向後:進化心理学でいうと、その行動が本心からなのか偽善的なのか、微妙なニュアンスを見分けるために脳は発達しているとされています。これも、敵味方の識別のための能力ですね。人間は簡単にウソをつくので、表情に加えて、言葉の内容、行動、態度などあらゆる情報を総合して、本心か偽善かを見分けてきたんです。
吉田:ウソつきや偽善者が入ってくると、共同体が滅びてしまうということか……。共同体に「貢献する」という能力が身に付いていないと排除されるわけですよね?
サロン参加者:共同体に所属できていない人ほど、そういう経験が少ないのに……という不安があります。
向後:端的にいえば、学校教育こそが、共同体での振る舞い方の経験を積む場所なんです。計算や読み書きと同じように、周囲とのコミュニケーションのスキルも学べるわけです。
吉田:その時点で失敗してしまった人、つまずいてしまった人は、どうすればいいんでしょう?
あ、アドラー心理学では「失敗」という言葉は使わないんですよね?
向後:失敗はいいことですよ。所属できる共同体は、1つじゃない。自分が思うよりもたくさんあるということです。どの共同体でも、人間関係なんて簡単にいくものではありません。どこかでうまくいかなかったとしても、自分に合うところを探して移ればいい。そうやって、あちこち移ることは自然なことなんですよ。
吉田:その考え方はすごい!
確かに、共同体はむちゃくちゃたくさんありますね。
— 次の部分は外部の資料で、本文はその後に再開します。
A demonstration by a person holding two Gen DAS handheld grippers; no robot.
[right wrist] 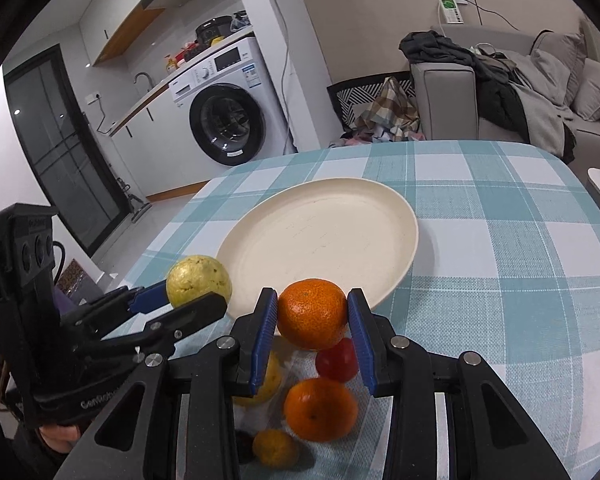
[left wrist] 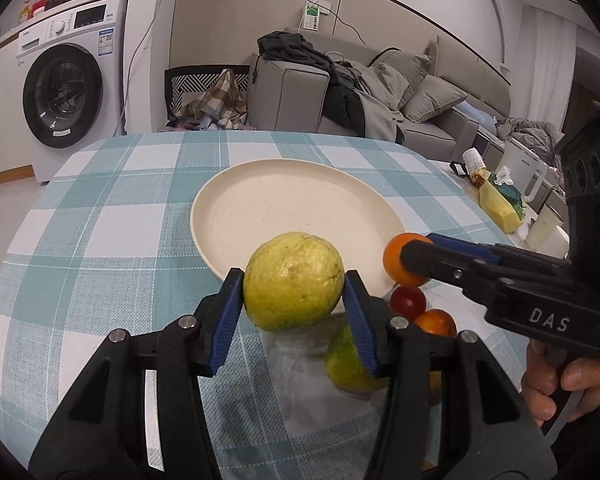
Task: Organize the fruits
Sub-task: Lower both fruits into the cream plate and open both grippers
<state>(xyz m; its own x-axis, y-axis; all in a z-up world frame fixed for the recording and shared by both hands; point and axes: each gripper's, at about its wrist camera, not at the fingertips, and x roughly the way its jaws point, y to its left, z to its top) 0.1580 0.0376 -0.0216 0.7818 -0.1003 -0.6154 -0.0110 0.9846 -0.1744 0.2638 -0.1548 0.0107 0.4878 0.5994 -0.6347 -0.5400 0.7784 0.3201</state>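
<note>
Both tools are up off the checked cloth, each with fruit in its grip. The left tool is clamped on the guava, a pale yellow-green, bumpy-skinned ball pinched between ribbed blue pads, held just over the near rim of the plate. The right tool is clamped on a mandarin, glossy, dimpled orange peel, also right at the plate's near rim.

The plate is cream, round, shallow, with a low raised lip and faint scuffs on its matt face; its whole inside is bare, so there is plenty of room. Wide bare cloth lies to the right of it and behind it. The worktop wears a woven teal-and-white plaid, and its far edge curves away toward the sofa; its left edge drops to the floor near the washing machine.

Under the tools the rest of the fruit sits in a tight cluster on crinkly clear plastic: a second mandarin, a small smooth red fruit, a smaller yellow-orange one and a yellow one partly hidden by a finger. In the left view a greenish fruit lies there too. The two tools are near each other, side by side, not touching.
</note>
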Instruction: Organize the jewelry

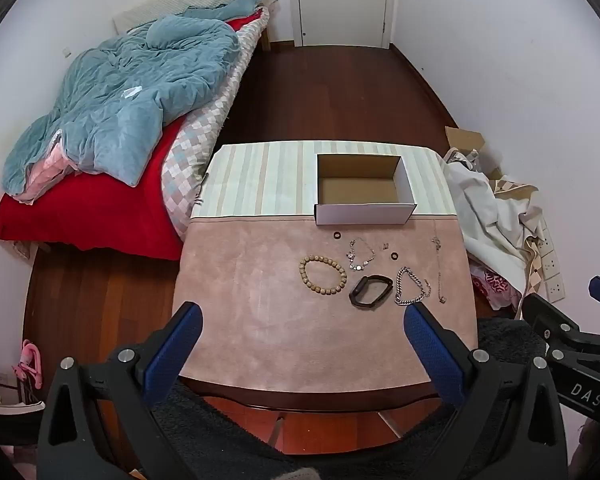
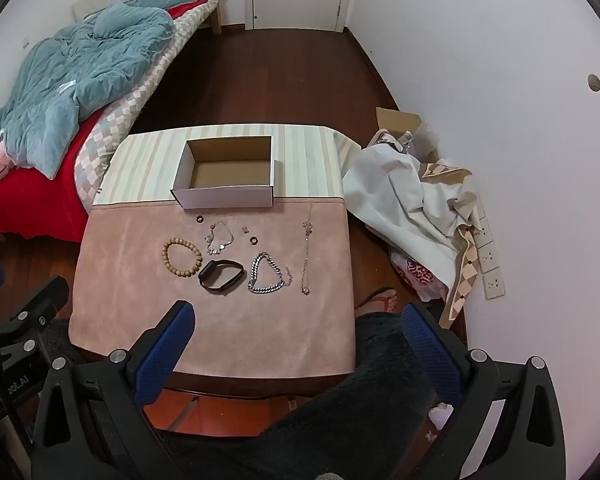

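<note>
An open, empty cardboard box [image 1: 364, 190] [image 2: 228, 180] stands at the far side of a small table. In front of it on the pink cloth [image 1: 260, 300] lie a wooden bead bracelet [image 1: 322, 275] [image 2: 182, 259], a black band [image 1: 371, 291] [image 2: 221, 275], a thick silver chain [image 1: 411, 292] [image 2: 265, 274], a thin charm bracelet [image 1: 360, 255] [image 2: 219, 237], a long thin chain [image 1: 439, 270] [image 2: 307, 256] and two small black rings [image 1: 336, 235] [image 1: 394, 256]. My left gripper [image 1: 304, 316] and right gripper [image 2: 296, 316] are both open and empty, held above the table's near edge.
A bed with a blue quilt [image 1: 120, 100] and red sheet stands to the left. A heap of white cloth and cardboard [image 2: 412, 200] lies right of the table by the wall sockets. A foot in a red sandal [image 2: 378, 298] rests on the floor at the right.
</note>
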The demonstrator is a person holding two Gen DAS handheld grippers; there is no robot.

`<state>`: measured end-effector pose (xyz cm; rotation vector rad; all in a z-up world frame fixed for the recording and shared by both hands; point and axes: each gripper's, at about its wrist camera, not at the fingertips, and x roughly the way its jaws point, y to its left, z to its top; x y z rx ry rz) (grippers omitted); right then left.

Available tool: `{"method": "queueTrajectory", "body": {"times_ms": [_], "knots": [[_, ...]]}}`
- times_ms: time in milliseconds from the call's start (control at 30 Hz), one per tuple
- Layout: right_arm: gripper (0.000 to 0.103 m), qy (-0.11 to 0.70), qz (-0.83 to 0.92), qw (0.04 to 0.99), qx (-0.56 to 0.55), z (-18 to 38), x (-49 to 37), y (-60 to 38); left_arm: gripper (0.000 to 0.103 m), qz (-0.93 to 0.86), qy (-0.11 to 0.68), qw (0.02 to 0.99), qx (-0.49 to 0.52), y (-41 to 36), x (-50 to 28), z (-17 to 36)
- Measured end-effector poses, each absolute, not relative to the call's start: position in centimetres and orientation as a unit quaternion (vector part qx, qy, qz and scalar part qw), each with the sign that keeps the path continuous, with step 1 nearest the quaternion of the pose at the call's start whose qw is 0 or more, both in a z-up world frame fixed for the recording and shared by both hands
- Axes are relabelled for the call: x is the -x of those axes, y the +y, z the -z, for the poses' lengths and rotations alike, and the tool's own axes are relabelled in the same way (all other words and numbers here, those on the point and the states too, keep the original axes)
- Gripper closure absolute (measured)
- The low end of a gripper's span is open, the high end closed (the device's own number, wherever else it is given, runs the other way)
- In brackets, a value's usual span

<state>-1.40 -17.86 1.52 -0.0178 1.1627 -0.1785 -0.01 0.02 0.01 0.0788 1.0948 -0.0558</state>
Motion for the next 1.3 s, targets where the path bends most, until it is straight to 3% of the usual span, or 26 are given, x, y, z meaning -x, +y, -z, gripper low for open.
{"method": "queueTrajectory", "body": {"times_ms": [1300], "knots": [[0.0,0.544,0.087,0.835,0.01,-1.8,1.8,-17.7,0.0,0.028,0.516,0.855,-0.038,-0.5,0.0,-0.7]]}}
自分が知らないだけで、生きていく場所はいっぱい見つかるんですよね。「人間(じんかん)到る処(ところ)青山(せいざん)あり」(※4)なんだから、いろいろ試してみて、この共同体はダメだと思ったら、くよくよせずに「次行こう次!」と思えればいいんだ!そのときこそ、コミュニケーション用の武器の出番ですね!
※4 人間到る処青山あり
人はどこで死んでも青山(墓となる地)とするところはあるので、故郷を出て大いに活躍するべきである、という意味。出典は幕末の僧、月性の「清狂遺稿」。